### What you should do
Repeat every entry word for word. Images do not belong in the copy.

======== Task material

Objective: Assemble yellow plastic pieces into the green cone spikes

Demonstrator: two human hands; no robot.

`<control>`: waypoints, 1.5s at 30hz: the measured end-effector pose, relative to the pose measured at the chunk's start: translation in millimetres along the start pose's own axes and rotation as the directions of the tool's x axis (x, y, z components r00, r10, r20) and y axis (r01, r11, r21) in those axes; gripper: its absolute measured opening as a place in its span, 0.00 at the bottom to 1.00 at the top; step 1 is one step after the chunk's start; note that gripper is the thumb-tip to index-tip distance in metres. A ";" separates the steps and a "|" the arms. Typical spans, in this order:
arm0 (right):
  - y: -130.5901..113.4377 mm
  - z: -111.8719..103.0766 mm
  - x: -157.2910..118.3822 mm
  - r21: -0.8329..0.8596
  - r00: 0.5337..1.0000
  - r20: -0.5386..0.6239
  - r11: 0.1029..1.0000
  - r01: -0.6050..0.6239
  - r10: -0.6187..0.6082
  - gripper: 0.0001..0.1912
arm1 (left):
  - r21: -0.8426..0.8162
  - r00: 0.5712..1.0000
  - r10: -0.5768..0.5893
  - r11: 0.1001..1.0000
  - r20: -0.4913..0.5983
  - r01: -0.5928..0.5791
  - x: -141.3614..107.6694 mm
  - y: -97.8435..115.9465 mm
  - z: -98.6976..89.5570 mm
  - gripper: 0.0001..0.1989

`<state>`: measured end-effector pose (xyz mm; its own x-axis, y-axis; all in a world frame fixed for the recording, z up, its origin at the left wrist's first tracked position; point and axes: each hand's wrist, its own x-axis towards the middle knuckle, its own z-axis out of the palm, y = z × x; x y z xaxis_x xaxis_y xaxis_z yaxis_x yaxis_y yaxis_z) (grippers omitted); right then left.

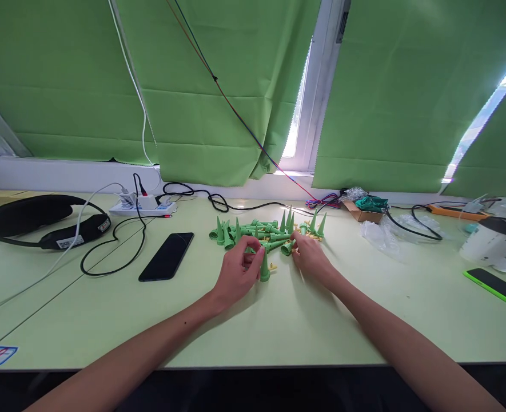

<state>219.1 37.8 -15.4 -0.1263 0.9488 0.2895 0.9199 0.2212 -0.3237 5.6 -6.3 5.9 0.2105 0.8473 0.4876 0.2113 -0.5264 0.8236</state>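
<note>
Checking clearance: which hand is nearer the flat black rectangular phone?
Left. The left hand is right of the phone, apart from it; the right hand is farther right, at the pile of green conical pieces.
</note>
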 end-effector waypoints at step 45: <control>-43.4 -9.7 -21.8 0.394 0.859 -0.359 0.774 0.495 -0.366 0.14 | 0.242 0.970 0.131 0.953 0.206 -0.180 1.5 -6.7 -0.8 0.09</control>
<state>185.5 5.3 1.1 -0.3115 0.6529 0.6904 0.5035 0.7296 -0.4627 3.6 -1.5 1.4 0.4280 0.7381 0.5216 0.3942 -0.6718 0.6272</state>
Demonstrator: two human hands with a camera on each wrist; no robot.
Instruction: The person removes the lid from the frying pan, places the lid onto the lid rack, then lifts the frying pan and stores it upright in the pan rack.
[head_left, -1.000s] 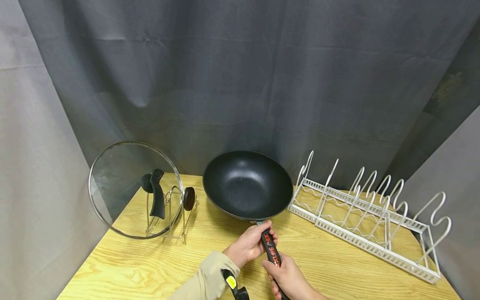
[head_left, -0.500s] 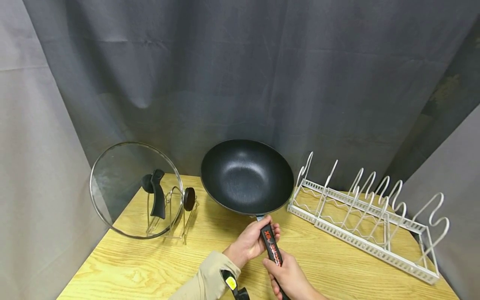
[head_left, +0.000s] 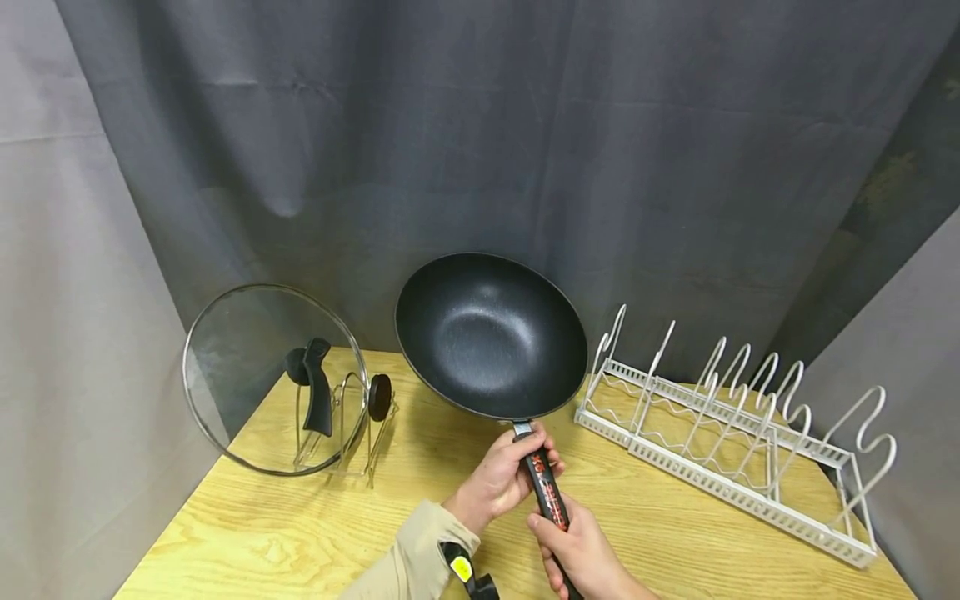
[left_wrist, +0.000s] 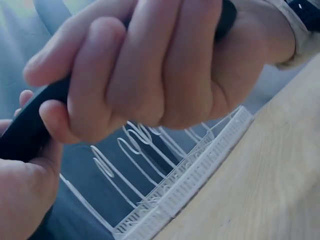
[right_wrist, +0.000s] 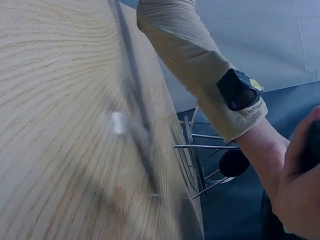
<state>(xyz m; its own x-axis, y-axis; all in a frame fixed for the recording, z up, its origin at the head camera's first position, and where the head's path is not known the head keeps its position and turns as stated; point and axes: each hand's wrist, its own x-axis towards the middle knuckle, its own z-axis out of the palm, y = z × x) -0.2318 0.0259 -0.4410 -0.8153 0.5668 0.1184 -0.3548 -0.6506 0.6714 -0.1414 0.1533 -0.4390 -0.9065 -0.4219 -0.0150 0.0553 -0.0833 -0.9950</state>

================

### Output of the task
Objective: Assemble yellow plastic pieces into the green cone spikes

Demonstrator: two human hands; no robot.

`<control>`: waypoints, 1.5s at 30hz: the measured end-effector pose, relative to the pose measured at the chunk's start: translation in millimetres along the start pose's own axes and rotation as the directions of the tool's x axis (x, y, z components r00, r10, r20) and y axis (r01, r11, r21) in those axes; gripper: its absolute measured opening as a place in its span, 0.00 at the bottom to 1.00 at the top; step 1 is one step after the chunk's start; note that gripper is the thumb-tip to index-tip distance in metres. A ";" separates the steps and a "|" the arms. Typical spans, in this order:
arm0 (right):
  - y: -130.5901..113.4377 mm
  - z: -111.8719..103.0766 mm
  - x: -157.2910..118.3822 mm
  - r21: -0.8329..0.8596
  - r00: 0.5337..1.0000
  - r20: -0.5386..0.6239
  - r11: 0.1029..1.0000
  - r01: -0.6050..0.6239
  - r10: -0.6187..0.6082
  - gripper: 0.0001..0.1912
arm1 (left):
  - r21: -0.8426..0.8162
  - r00: 0.5712..1.0000
  - r10: -0.5768..0.5893
  - r11: 0.1001..1.0000
  - r20: -0.4913..0.5983
  - r01: -0.5928..0.5791
  - x: -141.3614..107.6694 mm
  - y: -97.8435..115.9465 mm
  - z: -98.6976..89.5570 mm
  - gripper: 0.0001..0.1989

`<state>`: measured end-effector pose (xyz mm; its own x-axis, y-axis; all in a world frame fixed for the recording, z up, its origin at the left wrist's first tracked position; point and axes: each hand's wrist, its own x-axis towards the middle knuckle, its own z-axis out of the palm, y = z × x; x y z xaxis_x xaxis_y xaxis_z yaxis_x yaxis_y yaxis_z) (grippers omitted); right then left.


<state>219.1 37.8 -15.4 -0.1263 0.9488 0.2895 0.9199 0.2212 -0.3237 5.6 -6.3 5.9 0.2105 0.8473 0.4876 0.2113 -0.5264 0.8236</state>
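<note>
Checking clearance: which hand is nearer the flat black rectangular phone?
Left. The left hand is right of the phone, apart from it; the right hand is farther right, at the pile of green conical pieces.
</note>
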 end-effector waypoints at step 45: <control>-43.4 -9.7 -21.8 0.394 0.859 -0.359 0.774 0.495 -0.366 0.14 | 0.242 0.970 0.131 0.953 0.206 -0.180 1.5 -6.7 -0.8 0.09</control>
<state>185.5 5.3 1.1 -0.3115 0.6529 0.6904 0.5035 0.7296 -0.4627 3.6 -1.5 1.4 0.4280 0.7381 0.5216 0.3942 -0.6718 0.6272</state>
Demonstrator: two human hands with a camera on each wrist; no robot.
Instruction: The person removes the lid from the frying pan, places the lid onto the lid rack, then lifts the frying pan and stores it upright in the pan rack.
[head_left, -1.000s] 
[head_left, -0.500s] 
[head_left, +0.000s] 
[left_wrist, +0.000s] 
[right_wrist, +0.000s] 
<state>(xyz m; its own x-axis, y-axis; all in a frame fixed for the recording, z up, its origin at the head camera's first position, and where the head's path is not known the head keeps its position and turns as stated; point and axes: each hand's wrist, its own x-axis towards the middle knuckle, its own z-axis out of the palm, y = z × x) -0.2318 0.0259 -0.4410 -0.8153 0.5668 0.1184 -0.3548 -0.6506 0.6714 -0.1414 0.1533 -0.4390 -0.9065 -0.4219 -0.0150 0.0553 -0.0833 -0.9950</state>

The exercise requires nothing more than what has been given.